Additionally, the Department of Education’s white papers on reform and innovation (see here and here) did not demonstrate full knowledge of the research on the areas to be negotiated. As I told The Chronicle of Higher Education:

“In general, ED didn’t do an awful job describing the few high-quality studies that they chose to include, but they only included a few quality studies alongside some seemingly random websites. If one of my students turned in this paper as an assignment, I would send it back with guidance to include more rigorous research and fewer opinion pieces.”

Including a researcher who knows the body of literature can help ensure that the resulting regulations have a sound backing in research. This is an important consideration given that the regulations can be challenged for either omitting or misusing prior research, as is the case with Sandy Baum’s research and the gainful employment regulations. Including a researcher can help ED get things right the first time.

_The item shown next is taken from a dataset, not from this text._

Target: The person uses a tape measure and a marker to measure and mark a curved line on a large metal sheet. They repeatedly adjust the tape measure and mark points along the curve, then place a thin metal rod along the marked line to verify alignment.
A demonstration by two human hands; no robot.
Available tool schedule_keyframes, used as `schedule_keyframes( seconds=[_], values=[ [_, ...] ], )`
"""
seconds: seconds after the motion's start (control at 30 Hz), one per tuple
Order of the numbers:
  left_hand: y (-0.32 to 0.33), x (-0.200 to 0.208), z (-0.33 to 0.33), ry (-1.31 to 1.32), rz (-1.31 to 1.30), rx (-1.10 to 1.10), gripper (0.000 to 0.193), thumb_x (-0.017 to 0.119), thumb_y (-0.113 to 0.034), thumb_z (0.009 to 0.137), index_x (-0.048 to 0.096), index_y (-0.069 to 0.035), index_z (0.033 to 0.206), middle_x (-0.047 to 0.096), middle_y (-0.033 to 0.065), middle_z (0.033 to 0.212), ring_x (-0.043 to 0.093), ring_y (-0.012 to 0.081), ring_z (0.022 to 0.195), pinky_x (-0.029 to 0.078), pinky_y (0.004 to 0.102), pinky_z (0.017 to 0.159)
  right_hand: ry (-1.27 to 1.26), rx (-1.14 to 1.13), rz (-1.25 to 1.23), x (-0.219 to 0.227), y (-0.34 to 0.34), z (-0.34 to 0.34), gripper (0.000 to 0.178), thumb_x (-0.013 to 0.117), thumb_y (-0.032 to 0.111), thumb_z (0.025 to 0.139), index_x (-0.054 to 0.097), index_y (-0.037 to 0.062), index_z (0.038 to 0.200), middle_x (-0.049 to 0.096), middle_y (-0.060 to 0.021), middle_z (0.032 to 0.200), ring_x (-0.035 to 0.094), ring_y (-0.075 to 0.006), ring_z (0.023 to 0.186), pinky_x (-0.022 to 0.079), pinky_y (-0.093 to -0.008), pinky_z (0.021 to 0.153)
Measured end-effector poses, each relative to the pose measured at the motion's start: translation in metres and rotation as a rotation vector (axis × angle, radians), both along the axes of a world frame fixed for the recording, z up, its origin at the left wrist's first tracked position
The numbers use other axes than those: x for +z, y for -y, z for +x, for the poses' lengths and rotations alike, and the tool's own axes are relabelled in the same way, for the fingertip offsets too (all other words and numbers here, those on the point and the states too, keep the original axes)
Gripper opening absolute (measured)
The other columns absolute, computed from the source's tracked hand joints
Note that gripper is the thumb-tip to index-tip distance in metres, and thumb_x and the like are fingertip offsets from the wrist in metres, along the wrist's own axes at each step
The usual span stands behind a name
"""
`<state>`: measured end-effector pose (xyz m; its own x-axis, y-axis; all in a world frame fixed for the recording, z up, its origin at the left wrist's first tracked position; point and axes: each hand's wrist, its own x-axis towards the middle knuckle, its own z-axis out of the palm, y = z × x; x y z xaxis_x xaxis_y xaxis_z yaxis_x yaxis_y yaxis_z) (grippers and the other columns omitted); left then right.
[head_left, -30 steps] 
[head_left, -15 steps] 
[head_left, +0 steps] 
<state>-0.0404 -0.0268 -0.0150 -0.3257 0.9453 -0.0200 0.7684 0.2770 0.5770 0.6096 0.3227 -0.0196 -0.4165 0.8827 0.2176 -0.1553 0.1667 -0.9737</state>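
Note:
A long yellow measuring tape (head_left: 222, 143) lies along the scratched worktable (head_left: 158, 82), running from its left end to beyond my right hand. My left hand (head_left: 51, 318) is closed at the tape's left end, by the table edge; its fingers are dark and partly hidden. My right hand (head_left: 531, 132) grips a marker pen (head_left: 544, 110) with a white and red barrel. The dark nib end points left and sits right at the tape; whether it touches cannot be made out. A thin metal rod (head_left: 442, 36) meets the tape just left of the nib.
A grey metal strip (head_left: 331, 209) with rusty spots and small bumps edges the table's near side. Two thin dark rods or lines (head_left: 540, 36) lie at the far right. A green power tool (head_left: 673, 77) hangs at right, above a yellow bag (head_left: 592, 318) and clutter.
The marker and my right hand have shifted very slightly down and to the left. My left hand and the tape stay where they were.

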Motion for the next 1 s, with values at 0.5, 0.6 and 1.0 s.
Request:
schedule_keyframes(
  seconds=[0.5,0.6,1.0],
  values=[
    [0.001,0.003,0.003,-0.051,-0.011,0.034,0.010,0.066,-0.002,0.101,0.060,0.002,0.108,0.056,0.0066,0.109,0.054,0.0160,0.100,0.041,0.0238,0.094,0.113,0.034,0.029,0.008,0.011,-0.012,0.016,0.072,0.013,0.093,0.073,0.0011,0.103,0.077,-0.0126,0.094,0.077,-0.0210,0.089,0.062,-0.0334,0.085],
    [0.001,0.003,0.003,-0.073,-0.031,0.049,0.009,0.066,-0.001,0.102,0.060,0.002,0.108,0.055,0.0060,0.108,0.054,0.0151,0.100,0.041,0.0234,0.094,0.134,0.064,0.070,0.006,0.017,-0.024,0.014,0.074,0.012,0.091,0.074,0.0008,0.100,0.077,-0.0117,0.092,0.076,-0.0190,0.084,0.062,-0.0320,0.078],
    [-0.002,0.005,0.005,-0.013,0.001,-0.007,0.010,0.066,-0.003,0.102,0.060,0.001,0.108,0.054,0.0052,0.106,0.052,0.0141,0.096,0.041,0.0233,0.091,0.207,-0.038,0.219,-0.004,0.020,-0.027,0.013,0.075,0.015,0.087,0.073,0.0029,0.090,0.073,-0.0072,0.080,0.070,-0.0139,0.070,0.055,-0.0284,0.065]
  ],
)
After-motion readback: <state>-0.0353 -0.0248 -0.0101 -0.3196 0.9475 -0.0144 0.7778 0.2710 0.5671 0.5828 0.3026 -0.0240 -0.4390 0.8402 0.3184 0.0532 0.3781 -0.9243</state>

In the future, I urge the Department of Education to include a spot in negotiated rulemaking committees for a researcher. This could be done in conjunction with professional associations such as the American Educational Research Association or the Association for Education Finance and Policy. This change has the potential to improve the quality of regulations and reduce the potential that regulations must be revised after public comment periods.

The only alternative right now is for someone to show up in Washington on Monday morning—the start of the semester for many academics—and petition to get on the committee in person. While I would love to see that happen, it is not feasible for most researchers to do. So I wish negotiators the best in the upcoming sessions, while reminding the Department of Education that researchers will continue to weigh in during public comment periods.